**EXERCISE REQUIREMENTS:** Retype the data that follows line by line, exactly, and leave its pictures out.
[Start of Attachment]
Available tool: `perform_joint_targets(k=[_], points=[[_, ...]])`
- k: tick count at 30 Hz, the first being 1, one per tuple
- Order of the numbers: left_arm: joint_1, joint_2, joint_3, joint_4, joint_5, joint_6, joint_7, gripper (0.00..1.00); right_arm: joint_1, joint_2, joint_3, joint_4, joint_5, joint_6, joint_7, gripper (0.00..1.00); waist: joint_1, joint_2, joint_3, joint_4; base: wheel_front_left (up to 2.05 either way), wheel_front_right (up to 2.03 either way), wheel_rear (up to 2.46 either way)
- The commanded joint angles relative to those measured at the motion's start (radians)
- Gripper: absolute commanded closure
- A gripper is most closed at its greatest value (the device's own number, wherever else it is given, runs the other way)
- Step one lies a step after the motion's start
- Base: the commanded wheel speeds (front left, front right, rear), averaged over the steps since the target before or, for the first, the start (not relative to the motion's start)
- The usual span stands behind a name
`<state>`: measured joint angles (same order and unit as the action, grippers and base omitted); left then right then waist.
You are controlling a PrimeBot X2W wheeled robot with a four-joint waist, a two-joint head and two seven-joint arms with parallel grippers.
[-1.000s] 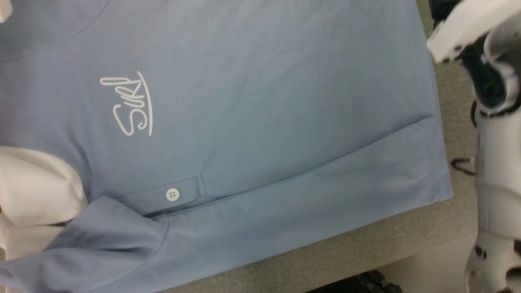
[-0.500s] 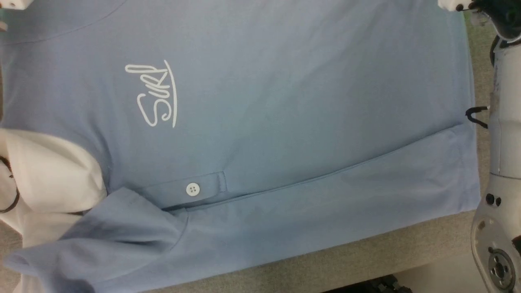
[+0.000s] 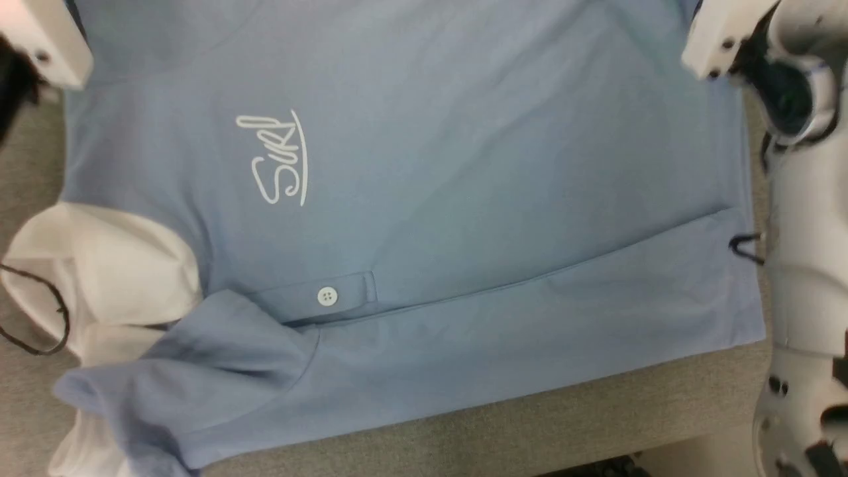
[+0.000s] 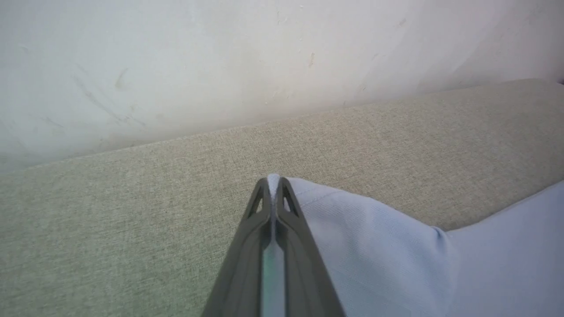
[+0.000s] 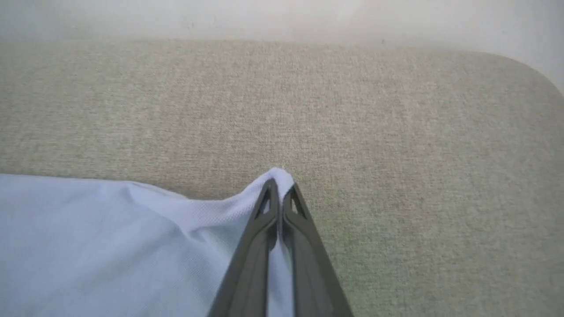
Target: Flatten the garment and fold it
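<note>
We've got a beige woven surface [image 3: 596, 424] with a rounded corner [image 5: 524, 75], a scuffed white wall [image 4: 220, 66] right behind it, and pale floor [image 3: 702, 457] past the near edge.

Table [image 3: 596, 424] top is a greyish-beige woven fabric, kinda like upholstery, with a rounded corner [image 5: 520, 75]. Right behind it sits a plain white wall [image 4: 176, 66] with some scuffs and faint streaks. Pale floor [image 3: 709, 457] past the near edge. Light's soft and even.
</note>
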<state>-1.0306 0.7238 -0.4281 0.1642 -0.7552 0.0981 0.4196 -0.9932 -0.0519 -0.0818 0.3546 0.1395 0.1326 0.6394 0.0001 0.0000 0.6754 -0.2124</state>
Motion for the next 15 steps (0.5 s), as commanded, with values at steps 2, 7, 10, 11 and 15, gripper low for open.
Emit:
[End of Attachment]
**REPLY TO THE EXERCISE:**
Available tool: `perform_joint_targets(k=[_], points=[[_, ...]])`
- k: tick count at 30 Hz, the first being 1, one per tuple
- Order of the numbers: left_arm: joint_1, joint_2, joint_3, joint_4, joint_5, joint_6, joint_7, gripper (0.00..1.00); right_arm: joint_1, joint_2, joint_3, joint_4, joint_5, joint_6, joint_7, gripper (0.00..1.00); waist: joint_1, joint_2, joint_3, joint_4; base: wheel_front_left (up to 2.05 either way), wheel_front_right (up to 2.03 either way), wheel_rear (up to 2.46 either way)
- The commanded joint angles relative to those measured at the motion's start (radians)
- Gripper: absolute commanded closure
- A gripper is most closed at its greatest value (the device's own number, wherever else it is given, runs the other way)
- Step one lies a step after the motion's start
- Base: the commanded wheel speeds (front left, front right, rear), averaged over the steps since the target before or, for the first, the start (not relative to the motion's start)
- The usual span stands behind a name
`<state>`: measured joint angles (same order and unit as the action, grippers and base omitted); left then right then waist.
You are controlling a PrimeBot X2W wheeled robot with a four-joint waist, a two-joint head and two seven-joint arms with parallel grippers.
[-1.000s] 
[-0.500s] 
[+0.000s] 
[+0.000s] 
[+0.000s] 
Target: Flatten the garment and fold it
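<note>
We've got a beige woven surface [image 3: 596, 424] with a rounded corner [image 5: 524, 75], a scuffed white wall [image 4: 220, 66] right behind it, and pale floor [image 3: 702, 457] past the near edge.

Table [image 3: 596, 424] top is a greyish-beige woven fabric, kinda like upholstery, with a rounded corner [image 5: 520, 75]. Right behind it sits a plain white wall [image 4: 176, 66] with some scuffs and faint streaks. Pale floor [image 3: 709, 457] past the near edge. Light's soft and even.
</note>
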<state>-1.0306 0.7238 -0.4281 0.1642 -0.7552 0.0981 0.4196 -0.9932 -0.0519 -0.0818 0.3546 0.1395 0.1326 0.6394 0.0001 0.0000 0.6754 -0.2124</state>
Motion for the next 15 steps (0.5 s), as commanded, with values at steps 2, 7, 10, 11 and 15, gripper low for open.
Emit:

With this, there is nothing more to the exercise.